Records to process

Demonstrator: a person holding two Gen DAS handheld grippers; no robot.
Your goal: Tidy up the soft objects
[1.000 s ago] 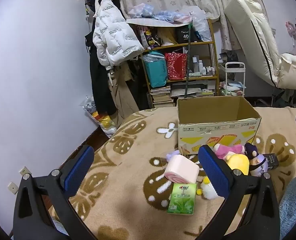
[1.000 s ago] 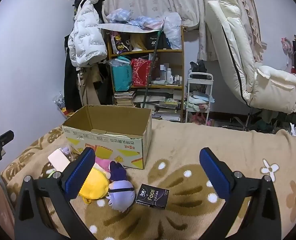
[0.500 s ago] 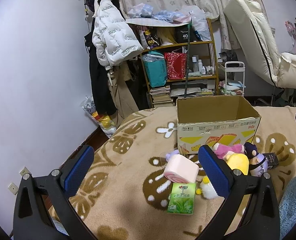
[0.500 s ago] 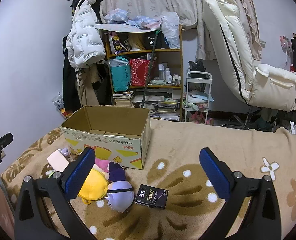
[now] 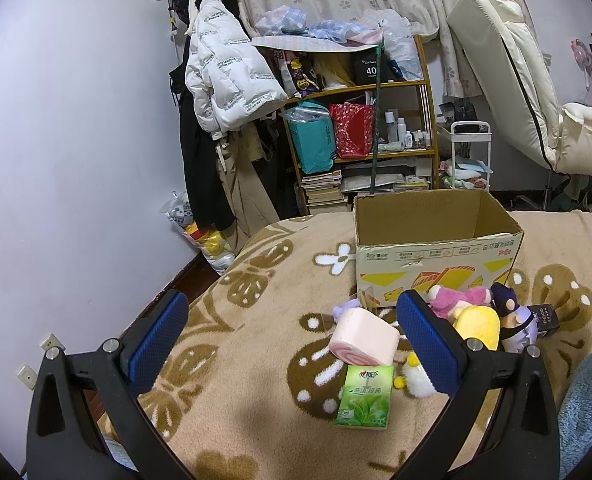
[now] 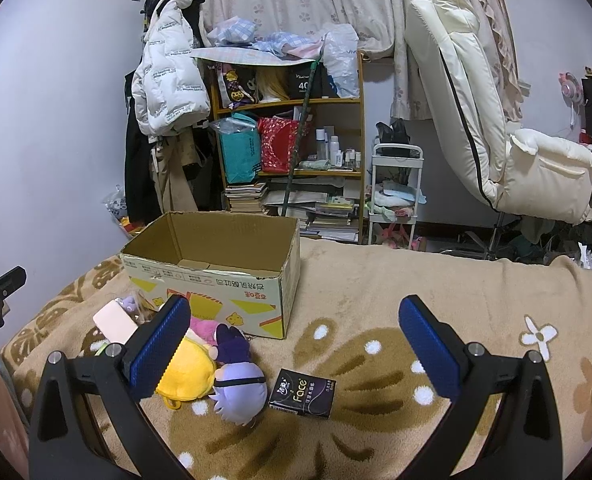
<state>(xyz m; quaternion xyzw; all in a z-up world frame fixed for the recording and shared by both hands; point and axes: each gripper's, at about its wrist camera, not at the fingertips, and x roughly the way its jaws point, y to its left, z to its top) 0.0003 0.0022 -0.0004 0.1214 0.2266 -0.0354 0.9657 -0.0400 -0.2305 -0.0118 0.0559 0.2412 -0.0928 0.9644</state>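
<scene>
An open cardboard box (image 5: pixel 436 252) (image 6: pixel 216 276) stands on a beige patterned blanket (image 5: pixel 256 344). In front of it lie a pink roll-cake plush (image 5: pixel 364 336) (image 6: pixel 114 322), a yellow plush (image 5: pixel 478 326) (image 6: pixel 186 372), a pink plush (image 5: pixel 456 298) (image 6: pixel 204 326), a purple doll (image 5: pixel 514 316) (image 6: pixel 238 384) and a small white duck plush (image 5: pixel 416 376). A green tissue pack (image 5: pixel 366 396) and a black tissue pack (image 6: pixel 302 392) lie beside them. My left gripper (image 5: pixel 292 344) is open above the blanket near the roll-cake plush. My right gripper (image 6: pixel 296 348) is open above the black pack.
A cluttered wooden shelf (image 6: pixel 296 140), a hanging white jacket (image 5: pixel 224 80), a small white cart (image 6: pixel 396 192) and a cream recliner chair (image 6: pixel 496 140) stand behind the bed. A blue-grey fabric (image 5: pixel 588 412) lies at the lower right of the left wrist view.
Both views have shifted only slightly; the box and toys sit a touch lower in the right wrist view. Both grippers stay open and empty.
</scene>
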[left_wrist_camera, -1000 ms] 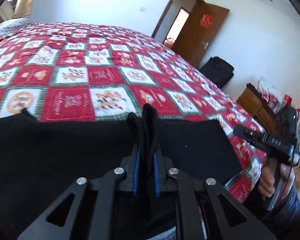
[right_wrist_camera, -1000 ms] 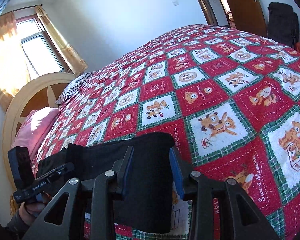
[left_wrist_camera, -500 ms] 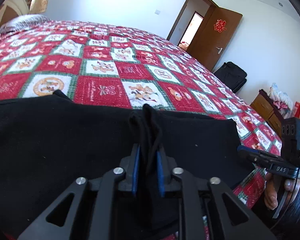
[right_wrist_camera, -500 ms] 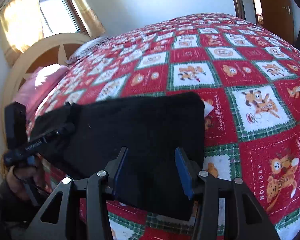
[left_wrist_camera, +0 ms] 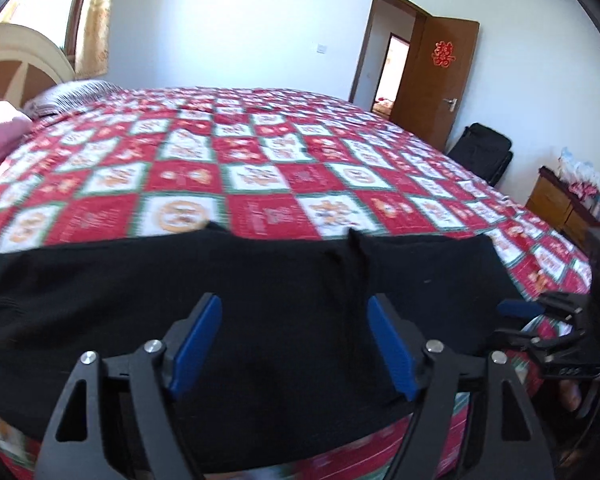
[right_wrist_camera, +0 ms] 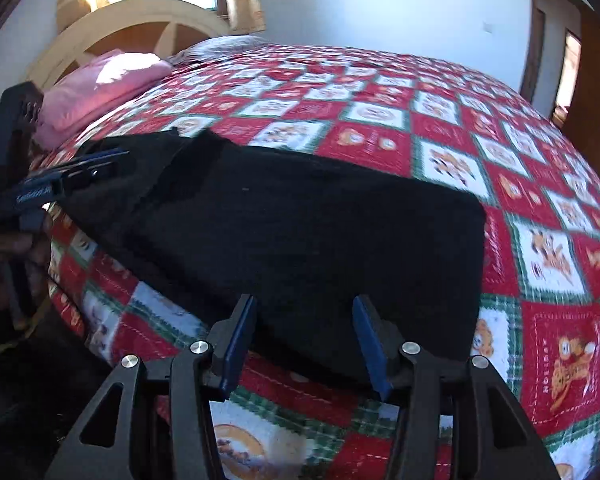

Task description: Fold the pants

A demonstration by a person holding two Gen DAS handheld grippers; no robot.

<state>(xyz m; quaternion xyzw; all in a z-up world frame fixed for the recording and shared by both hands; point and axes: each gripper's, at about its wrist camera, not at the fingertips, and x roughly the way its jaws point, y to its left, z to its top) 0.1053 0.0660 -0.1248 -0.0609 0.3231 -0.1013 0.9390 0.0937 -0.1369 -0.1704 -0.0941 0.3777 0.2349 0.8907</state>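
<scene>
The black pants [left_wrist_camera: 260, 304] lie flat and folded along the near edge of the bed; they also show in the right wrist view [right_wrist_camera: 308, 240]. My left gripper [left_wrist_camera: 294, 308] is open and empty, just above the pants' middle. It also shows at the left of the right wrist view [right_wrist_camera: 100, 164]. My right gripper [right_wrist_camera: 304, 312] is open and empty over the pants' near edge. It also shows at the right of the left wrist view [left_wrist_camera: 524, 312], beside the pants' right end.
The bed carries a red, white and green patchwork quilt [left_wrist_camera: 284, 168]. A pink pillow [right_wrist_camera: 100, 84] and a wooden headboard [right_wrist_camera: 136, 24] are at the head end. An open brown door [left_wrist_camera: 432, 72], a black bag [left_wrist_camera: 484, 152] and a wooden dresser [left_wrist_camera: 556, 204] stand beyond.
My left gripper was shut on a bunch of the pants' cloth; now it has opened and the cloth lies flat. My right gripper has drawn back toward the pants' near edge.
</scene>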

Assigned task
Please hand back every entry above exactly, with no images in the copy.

The answer
Demonstrator: a person holding two Gen DAS handheld grippers; no robot.
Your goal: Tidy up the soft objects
[1.000 s ago] 
[1.000 s ago] 
[0.500 s ago] 
[0.500 s ago] 
[now] 
[now] 
<state>(xyz m; quaternion xyzw; all in a z-up world frame fixed for the recording and shared by both hands; point and axes: each gripper's, at about its wrist camera, not at the fingertips, and x roughly the way its jaws point, y to its left, z to its top) 0.0003 0.0022 -0.0004 0.1214 0.2266 -0.0354 0.9657 -0.0400 -0.2305 -0.0118 0.0559 0.2412 -0.0928 0.9644</state>
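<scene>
An open cardboard box (image 5: pixel 436 252) (image 6: pixel 216 276) stands on a beige patterned blanket (image 5: pixel 256 344). In front of it lie a pink roll-cake plush (image 5: pixel 364 336) (image 6: pixel 114 322), a yellow plush (image 5: pixel 478 326) (image 6: pixel 186 372), a pink plush (image 5: pixel 456 298) (image 6: pixel 204 326), a purple doll (image 5: pixel 514 316) (image 6: pixel 238 384) and a small white duck plush (image 5: pixel 416 376). A green tissue pack (image 5: pixel 366 396) and a black tissue pack (image 6: pixel 302 392) lie beside them. My left gripper (image 5: pixel 292 344) is open above the blanket near the roll-cake plush. My right gripper (image 6: pixel 296 348) is open above the black pack.
A cluttered wooden shelf (image 6: pixel 296 140), a hanging white jacket (image 5: pixel 224 80), a small white cart (image 6: pixel 396 192) and a cream recliner chair (image 6: pixel 496 140) stand behind the bed. A blue-grey fabric (image 5: pixel 588 412) lies at the lower right of the left wrist view.
Both views have shifted only slightly; the box and toys sit a touch lower in the right wrist view. Both grippers stay open and empty.
</scene>
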[left_wrist_camera, -1000 ms] 
[right_wrist_camera, -1000 ms] 
[left_wrist_camera, -500 ms] 
[right_wrist_camera, -500 ms] 
[left_wrist_camera, +0 ms] 
[right_wrist_camera, +0 ms] 

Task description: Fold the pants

A demonstration by a person holding two Gen DAS handheld grippers; no robot.

<state>(xyz m; quaternion xyzw; all in a z-up world frame fixed for the recording and shared by both hands; point and axes: each gripper's, at about its wrist camera, not at the fingertips, and x roughly the way its jaws point, y to its left, z to its top) 0.1053 0.0660 -0.1248 -0.0609 0.3231 -0.1013 0.9390 0.0937 -0.1369 -0.1704 -0.0941 0.3777 0.2349 0.8907</state>
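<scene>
The black pants [left_wrist_camera: 260, 304] lie flat and folded along the near edge of the bed; they also show in the right wrist view [right_wrist_camera: 308, 240]. My left gripper [left_wrist_camera: 294, 308] is open and empty, just above the pants' middle. It also shows at the left of the right wrist view [right_wrist_camera: 100, 164]. My right gripper [right_wrist_camera: 304, 312] is open and empty over the pants' near edge. It also shows at the right of the left wrist view [left_wrist_camera: 524, 312], beside the pants' right end.
The bed carries a red, white and green patchwork quilt [left_wrist_camera: 284, 168]. A pink pillow [right_wrist_camera: 100, 84] and a wooden headboard [right_wrist_camera: 136, 24] are at the head end. An open brown door [left_wrist_camera: 432, 72], a black bag [left_wrist_camera: 484, 152] and a wooden dresser [left_wrist_camera: 556, 204] stand beyond.
My left gripper was shut on a bunch of the pants' cloth; now it has opened and the cloth lies flat. My right gripper has drawn back toward the pants' near edge.
</scene>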

There is no more output for this exercise.